Q 疫学調査とはどのようなものですか?
A 集団の中で、病気がいつ、どこで、どんな人たちにおこっているのかを調べ、どのような要因がその病気の発生に影響しているのかを明らかにする統計的な調査です。
今回、話を伺った長瀧重信氏が参画した広島、長崎の原爆被爆者12万人を対象とする疫学調査では、一度に100ミリシーベルトを超える放射線を浴びると人体への影響があることが分かっています。

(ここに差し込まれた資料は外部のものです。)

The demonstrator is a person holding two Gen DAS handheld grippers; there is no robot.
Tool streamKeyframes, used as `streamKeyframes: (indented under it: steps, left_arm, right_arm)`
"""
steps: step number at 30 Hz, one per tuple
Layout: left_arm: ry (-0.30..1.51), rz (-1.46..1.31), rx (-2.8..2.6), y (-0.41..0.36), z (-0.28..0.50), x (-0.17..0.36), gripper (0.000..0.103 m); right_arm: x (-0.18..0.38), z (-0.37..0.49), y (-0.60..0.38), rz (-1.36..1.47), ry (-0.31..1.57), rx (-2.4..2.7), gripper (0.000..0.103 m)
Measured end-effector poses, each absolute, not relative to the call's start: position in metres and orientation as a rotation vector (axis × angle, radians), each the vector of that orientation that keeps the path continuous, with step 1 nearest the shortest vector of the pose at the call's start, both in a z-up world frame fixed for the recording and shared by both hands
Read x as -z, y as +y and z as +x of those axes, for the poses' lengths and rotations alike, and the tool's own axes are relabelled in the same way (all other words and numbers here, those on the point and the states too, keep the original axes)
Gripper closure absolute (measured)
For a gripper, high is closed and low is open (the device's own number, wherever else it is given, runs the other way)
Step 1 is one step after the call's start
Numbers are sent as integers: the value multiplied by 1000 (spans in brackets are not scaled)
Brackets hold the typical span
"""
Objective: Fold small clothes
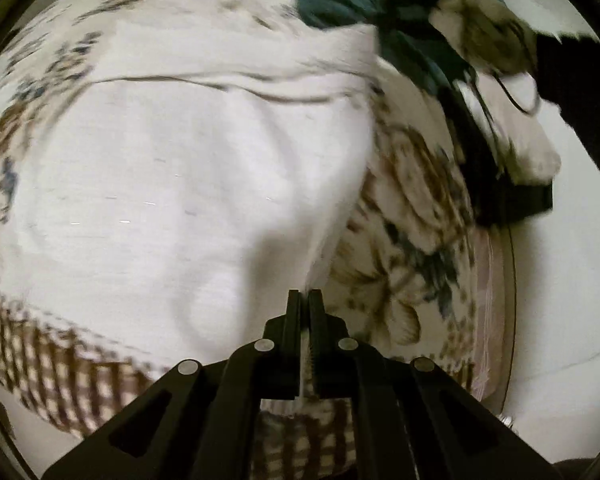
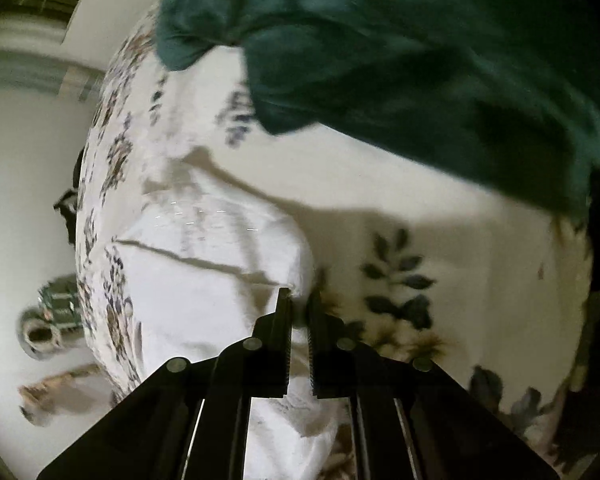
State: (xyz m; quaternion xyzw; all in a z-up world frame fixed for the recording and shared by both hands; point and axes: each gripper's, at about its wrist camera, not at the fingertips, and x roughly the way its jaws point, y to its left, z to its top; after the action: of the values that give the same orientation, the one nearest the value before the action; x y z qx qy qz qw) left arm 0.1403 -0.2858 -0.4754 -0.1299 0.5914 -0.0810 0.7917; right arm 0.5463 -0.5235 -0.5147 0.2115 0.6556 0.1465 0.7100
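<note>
Two grippers have hold of one white garment, a small pale cloth that lies spread over a floral bedcover. In the left wrist view it fills the middle of the frame, a dark crease running across its upper part, and its right-hand edge rises in a ridge towards the fingertips. The left gripper is pinched tight on that edge — the black jaws meet with only a thin strip of white fabric between them.

In the right wrist view the same white garment runs from the centre down under the tool. The right gripper stands nearly closed, with a narrow gap that is filled by a fold of the cloth; its toothed pads press on the fold from both sides.

Beyond the white piece, a dark green garment lies bunched at the far edge of the bedcover, its lower hem just above the white cloth. A brown checked border lines the near edge of the bedcover in the left view. Off the left edge, on a pale floor, sit a few small blurred things — too smeared to name.
</note>
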Motion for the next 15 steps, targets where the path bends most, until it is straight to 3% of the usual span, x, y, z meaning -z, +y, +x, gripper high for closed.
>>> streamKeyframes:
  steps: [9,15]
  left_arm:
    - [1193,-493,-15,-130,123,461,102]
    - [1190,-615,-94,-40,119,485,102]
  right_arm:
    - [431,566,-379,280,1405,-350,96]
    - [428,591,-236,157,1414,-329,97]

このデータは、国際放射線防護委員会(ICRP)のリスク評価の基礎にもなっており、「一度に100ミリシーベルトを超える放射線を被ばくすると、被ばくしない場合に比べ、がんによる死亡率が0.5%程度増える」とされています。これは、野菜不足や受動喫煙によるリスクと同程度です。
【プロフィル】長瀧重信
ながたき・しげのぶ 1932年東京生まれ。東京大学医学部大学院修了後、米ハーバード大学に留学。長崎大学医学部教授、放射線影響研究所理事長などを歴任。放射線審議会会長なども務めた。専門は甲状腺医学。
【プロフィル】田崎日加理
たさき・ひかり 1974年長崎県生まれ。東京学芸大学教育学部卒。97年九州朝日放送入社、アナウンサーとして情報番組やニュースのメーンキャスターを担当。2006年からフリー。